As Episcopalians I think we grasp this challenge better than most. We express our theology by practicing what is laid out in our Book of Common Prayer. The doing of it, the experience of worship, is what grows our faith and draws us closer to God. You cannot argue someone into faith, although some people do try to provide empirical evidence of the resurrection in order to persuade others to come to faith. I’m not sure that a conversion based on rational argument is even a valid conversion. You have to hear the Shepherd’s voice. You have to know him. You have to be someone he calls by name.

Jesus tells the religious leaders that if they want to know who he is they must look at what he is doing: his actions speak for themselves. Turning water into wine, healing the blind and the lame, feeding the multitudes, the inclusivity, the humble service: these are the arguments Jesus makes and these are the arguments we should be making too.

Our argument for faith lies in how we live our lives, opening our hearts to receive the love and compassion of God, to accept the gift of eternal life here and now, receiving a life of abundance and freedom, of green pastures and right pathways.

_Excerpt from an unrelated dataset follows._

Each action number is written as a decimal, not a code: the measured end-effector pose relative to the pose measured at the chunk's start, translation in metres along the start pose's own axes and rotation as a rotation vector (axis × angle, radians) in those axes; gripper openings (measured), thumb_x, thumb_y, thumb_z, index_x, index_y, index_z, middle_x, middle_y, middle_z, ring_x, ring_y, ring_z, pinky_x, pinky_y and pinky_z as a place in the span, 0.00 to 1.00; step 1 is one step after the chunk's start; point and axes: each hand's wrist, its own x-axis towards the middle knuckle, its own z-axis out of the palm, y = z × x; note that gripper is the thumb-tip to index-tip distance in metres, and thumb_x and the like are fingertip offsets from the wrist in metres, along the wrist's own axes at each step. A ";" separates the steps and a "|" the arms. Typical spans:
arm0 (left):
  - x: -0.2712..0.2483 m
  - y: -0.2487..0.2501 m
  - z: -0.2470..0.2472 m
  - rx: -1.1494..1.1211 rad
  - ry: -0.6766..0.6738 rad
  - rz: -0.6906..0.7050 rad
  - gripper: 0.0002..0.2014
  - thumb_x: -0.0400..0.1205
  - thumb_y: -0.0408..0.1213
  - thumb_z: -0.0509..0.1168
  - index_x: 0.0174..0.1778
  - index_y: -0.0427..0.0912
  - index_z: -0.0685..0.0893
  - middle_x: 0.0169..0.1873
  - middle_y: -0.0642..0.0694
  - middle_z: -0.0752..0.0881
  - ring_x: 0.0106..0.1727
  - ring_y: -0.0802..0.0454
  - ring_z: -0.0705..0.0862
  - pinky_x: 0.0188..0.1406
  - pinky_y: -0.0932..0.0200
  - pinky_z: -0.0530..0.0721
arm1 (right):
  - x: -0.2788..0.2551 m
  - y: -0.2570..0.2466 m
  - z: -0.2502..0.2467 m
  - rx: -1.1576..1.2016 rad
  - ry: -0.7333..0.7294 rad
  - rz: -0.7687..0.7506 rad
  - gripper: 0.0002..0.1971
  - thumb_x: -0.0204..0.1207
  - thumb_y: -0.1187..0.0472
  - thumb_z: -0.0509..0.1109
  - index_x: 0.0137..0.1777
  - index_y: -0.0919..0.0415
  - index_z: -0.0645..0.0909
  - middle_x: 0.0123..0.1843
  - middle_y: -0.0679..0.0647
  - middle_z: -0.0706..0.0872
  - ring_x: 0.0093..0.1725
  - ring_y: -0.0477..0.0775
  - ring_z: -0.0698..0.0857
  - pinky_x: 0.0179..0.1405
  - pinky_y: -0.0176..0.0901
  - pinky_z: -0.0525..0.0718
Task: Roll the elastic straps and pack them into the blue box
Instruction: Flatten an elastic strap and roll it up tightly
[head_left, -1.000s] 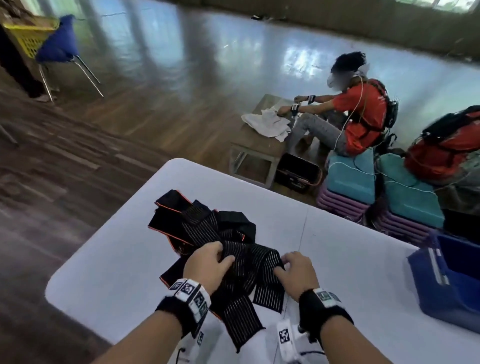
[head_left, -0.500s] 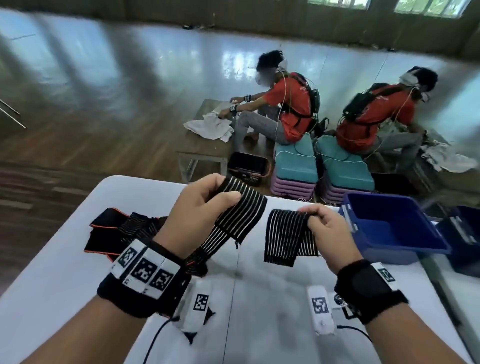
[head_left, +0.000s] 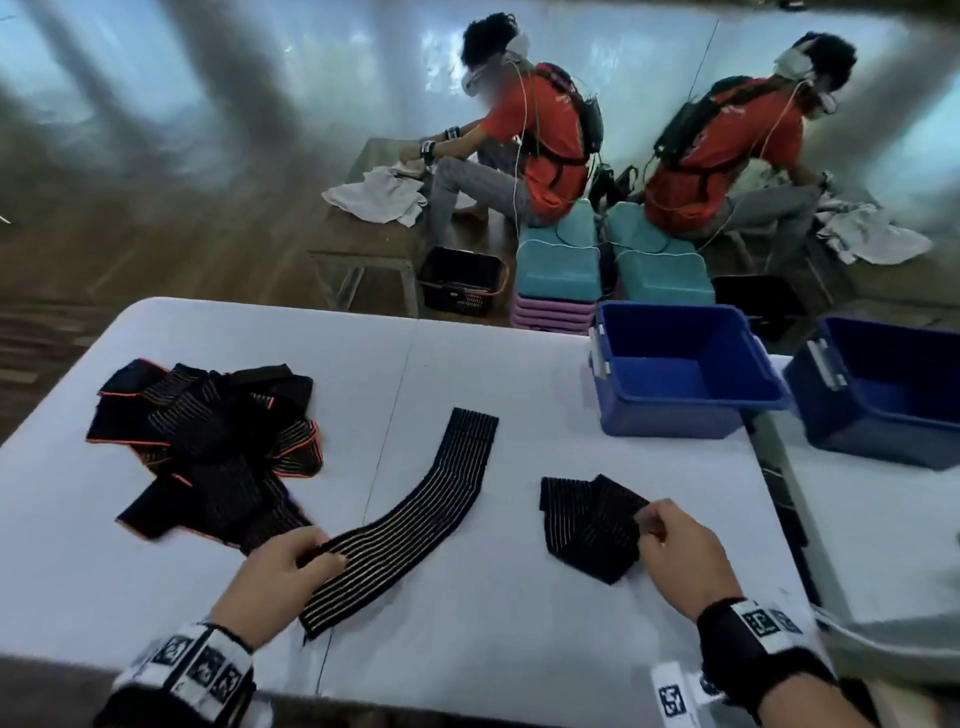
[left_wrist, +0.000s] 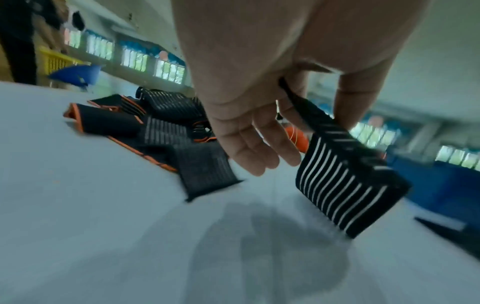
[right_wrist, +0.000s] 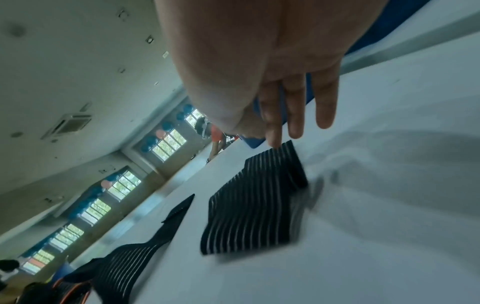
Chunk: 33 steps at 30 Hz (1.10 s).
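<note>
A: What's the biggest thing in front of the person?

B: The white tabletop (head_left: 493, 374). On its far right edge sits the blue box (head_left: 680, 374), open at the top, with a second blue box (head_left: 883, 395) just beside it.

A: And the straps?

B: A pile of black straps (head_left: 208, 441), some edged in orange, lies at the left. A long striped strap (head_left: 415, 519) curves across the middle, flat on the tabletop. A shorter folded strap (head_left: 587, 525) lies to its right, well short of the box.

A: The hands?

B: The left hand (head_left: 280, 577) pinches the near end of the long strap between thumb and fingers (left_wrist: 259, 152). The right hand (head_left: 680, 556) pinches a corner of the folded strap, its other fingers (right_wrist: 324, 102) straight.
</note>
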 end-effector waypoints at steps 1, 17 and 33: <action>0.002 -0.011 0.003 0.133 0.000 -0.038 0.11 0.79 0.45 0.74 0.34 0.46 0.84 0.29 0.49 0.86 0.37 0.51 0.87 0.43 0.50 0.82 | 0.001 0.005 -0.002 -0.050 -0.014 -0.027 0.12 0.76 0.68 0.71 0.54 0.51 0.84 0.52 0.50 0.88 0.55 0.55 0.86 0.51 0.46 0.80; 0.202 0.128 0.111 0.521 -0.018 0.137 0.35 0.79 0.60 0.69 0.75 0.41 0.71 0.70 0.41 0.74 0.72 0.39 0.73 0.65 0.42 0.82 | 0.081 -0.081 0.071 -0.612 -0.281 -0.020 0.26 0.75 0.44 0.68 0.67 0.57 0.74 0.65 0.59 0.73 0.61 0.64 0.80 0.53 0.51 0.81; 0.137 0.157 0.054 -0.463 -0.006 0.296 0.08 0.72 0.46 0.69 0.47 0.58 0.85 0.41 0.61 0.92 0.43 0.62 0.90 0.41 0.59 0.84 | 0.038 -0.129 -0.002 0.692 -0.015 -0.028 0.23 0.82 0.70 0.68 0.68 0.42 0.81 0.38 0.57 0.92 0.37 0.52 0.90 0.36 0.49 0.91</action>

The shepherd leads his flock into places of rest, of refreshment and nurture. He does it through actions that guide and nudge the sheep in the right direction. He doesn’t give them detailed directions. The work of sheep-herding is much more about actions than words. So it is in the church. We demonstrate who Jesus is and who we are by our behavior, whether that means living simple lives, or working for reconciliation, or welcoming the stranger. The shepherd shows us the way we should go, and the way leads to a place of rest and refuge, even when we have to walk through the valley of the shadow of death.

Jesus the good shepherd holds us securely in his precious and wounded hands, he knows each of us by name; he has promised that nothing can snatch us away. Our response to that promise is to live the way he taught us to live, in generosity, in gratitude, and in fullness of life.